We need to not be finding bugs like this, eight years from now, again.
(There were clear public signs of impending public discovery of this flaw, so do not take my words as any form of criticism for the release schedule of this CVE.)
My concerns are not merely organizational. I do think we need to start investing significantly more in mitigation technologies that operate before memory corruption has occurred. ASLR, NX, Control Flow Guard – all of these technologies are greatly impressive, at showing us who our greatly impressive hackers are. They’re not actually stopping code execution from being possible. They’re just not.

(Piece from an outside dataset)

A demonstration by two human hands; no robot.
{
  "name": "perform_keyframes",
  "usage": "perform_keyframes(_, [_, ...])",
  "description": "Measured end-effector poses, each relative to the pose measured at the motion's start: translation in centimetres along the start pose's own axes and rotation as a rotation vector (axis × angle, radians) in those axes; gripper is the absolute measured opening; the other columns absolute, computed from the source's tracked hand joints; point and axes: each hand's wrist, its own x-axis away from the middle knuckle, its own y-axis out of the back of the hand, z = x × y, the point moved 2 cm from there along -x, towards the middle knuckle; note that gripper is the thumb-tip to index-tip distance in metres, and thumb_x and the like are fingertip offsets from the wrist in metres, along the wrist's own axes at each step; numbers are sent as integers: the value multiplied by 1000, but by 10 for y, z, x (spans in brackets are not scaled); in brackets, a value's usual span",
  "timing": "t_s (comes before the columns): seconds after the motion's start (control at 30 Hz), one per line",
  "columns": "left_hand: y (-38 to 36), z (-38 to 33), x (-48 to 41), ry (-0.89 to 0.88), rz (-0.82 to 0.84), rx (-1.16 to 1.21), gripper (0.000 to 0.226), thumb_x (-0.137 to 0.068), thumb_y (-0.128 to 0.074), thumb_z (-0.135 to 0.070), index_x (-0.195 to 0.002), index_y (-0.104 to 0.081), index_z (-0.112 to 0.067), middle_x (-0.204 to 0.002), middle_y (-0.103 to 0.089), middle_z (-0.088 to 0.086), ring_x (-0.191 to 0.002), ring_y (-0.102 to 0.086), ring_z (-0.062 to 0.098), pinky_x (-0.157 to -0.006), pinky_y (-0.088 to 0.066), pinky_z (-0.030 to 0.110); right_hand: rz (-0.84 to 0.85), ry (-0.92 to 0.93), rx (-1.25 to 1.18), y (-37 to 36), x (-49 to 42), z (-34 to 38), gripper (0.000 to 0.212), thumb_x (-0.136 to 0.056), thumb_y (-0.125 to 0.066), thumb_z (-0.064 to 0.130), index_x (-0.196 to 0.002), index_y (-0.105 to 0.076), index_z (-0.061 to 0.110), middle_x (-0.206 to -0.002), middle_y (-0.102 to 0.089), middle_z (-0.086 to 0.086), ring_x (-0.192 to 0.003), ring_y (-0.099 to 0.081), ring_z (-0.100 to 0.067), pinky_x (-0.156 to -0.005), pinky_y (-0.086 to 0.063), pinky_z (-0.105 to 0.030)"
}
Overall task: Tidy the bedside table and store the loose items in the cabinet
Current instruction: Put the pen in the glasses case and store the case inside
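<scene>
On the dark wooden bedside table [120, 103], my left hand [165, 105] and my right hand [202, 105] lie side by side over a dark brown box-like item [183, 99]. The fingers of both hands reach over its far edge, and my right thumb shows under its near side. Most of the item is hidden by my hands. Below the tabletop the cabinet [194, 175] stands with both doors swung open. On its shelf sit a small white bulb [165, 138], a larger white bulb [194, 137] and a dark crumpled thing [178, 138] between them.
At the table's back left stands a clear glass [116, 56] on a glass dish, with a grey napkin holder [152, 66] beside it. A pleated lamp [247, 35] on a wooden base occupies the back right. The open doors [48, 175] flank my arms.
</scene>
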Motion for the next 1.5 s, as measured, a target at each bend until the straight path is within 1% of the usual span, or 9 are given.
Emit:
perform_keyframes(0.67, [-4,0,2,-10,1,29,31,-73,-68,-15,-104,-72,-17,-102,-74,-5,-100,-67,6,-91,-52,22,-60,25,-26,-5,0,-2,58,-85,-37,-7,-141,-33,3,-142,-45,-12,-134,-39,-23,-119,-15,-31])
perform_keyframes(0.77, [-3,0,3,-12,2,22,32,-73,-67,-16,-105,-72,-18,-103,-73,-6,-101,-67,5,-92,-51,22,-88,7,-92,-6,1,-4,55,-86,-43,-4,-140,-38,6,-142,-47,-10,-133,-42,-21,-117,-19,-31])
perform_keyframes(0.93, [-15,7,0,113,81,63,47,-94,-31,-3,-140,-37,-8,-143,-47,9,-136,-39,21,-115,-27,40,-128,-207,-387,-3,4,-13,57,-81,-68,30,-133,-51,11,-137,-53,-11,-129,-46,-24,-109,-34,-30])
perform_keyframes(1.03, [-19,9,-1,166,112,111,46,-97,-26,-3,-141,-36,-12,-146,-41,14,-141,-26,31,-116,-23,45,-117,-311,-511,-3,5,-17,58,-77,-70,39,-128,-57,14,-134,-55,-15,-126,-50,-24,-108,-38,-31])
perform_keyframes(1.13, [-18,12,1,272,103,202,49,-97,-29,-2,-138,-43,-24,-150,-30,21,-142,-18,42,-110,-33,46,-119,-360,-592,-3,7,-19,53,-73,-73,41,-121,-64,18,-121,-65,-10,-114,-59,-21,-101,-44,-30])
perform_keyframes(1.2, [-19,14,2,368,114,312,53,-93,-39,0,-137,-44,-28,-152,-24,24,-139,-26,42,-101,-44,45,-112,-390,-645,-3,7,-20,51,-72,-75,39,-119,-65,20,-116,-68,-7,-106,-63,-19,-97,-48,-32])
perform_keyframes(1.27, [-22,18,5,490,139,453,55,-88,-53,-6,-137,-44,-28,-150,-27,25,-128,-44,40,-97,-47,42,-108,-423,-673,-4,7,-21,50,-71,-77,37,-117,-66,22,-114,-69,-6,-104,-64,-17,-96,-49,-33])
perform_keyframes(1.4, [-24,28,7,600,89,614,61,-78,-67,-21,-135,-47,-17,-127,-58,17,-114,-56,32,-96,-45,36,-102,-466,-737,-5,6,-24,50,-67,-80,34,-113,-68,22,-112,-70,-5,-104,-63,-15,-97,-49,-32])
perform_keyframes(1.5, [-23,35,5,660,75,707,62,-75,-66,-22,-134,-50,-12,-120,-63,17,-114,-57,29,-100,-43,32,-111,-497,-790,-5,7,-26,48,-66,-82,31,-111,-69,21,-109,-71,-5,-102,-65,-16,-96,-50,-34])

Somewhere between base arithmetic and x86 is a sandbox people can’t just walk in and out of. To put it bluntly, if this code had been written in JavaScript – yes, really – it wouldn’t have been vulnerable. Even if this network exposed code remained in C, and was just compiled to JavaScript via Emscripten, it still would not have been vulnerable. Efficiently microsandboxing individual codepaths is a thing we should start exploring. What can we do to the software we deploy, at what cost, to actually make exploitation of software flaws actually impossible, as opposed to merely difficult?
It is unlikely this is the only platform threat, or even the only threat in glibc. With the Internet of Things spreading extraordinarily, perhaps it’s time to be less concerned about being able to spy on every last phone call and more concerned about how we can make sure innovators have better environments to build upon. I’m not merely talking about the rather “frothy” software stacks adorning the Internet of Things, with Bluetooth and custom TCP/IP and so on. I’m talking about maintainability. When we find problems — and we will — can we fix them? This is a problem that took Android too long to start seriously addressing, but they’re not the only ones. A network where devices eventually become existential threats is a network that eventually ceases to exist. What do we do for platforms to guarantee that attack windows close? What do we do for consumers and purchasing agents so they can differentiate that which has a maintenance warranty, and that which does not?
Are there insurance structures that could pay out, when a glibc level patch needs to be rolled out?
There’s a level of maturity that can be brought to the table, and I think should. There are a lot of unanswered questions about the scope of this flaw, and many others, that perhaps neither vendors nor volunteer researchers are in the best position to answer. We can do better building the secure platforms of the future. Let’s start here.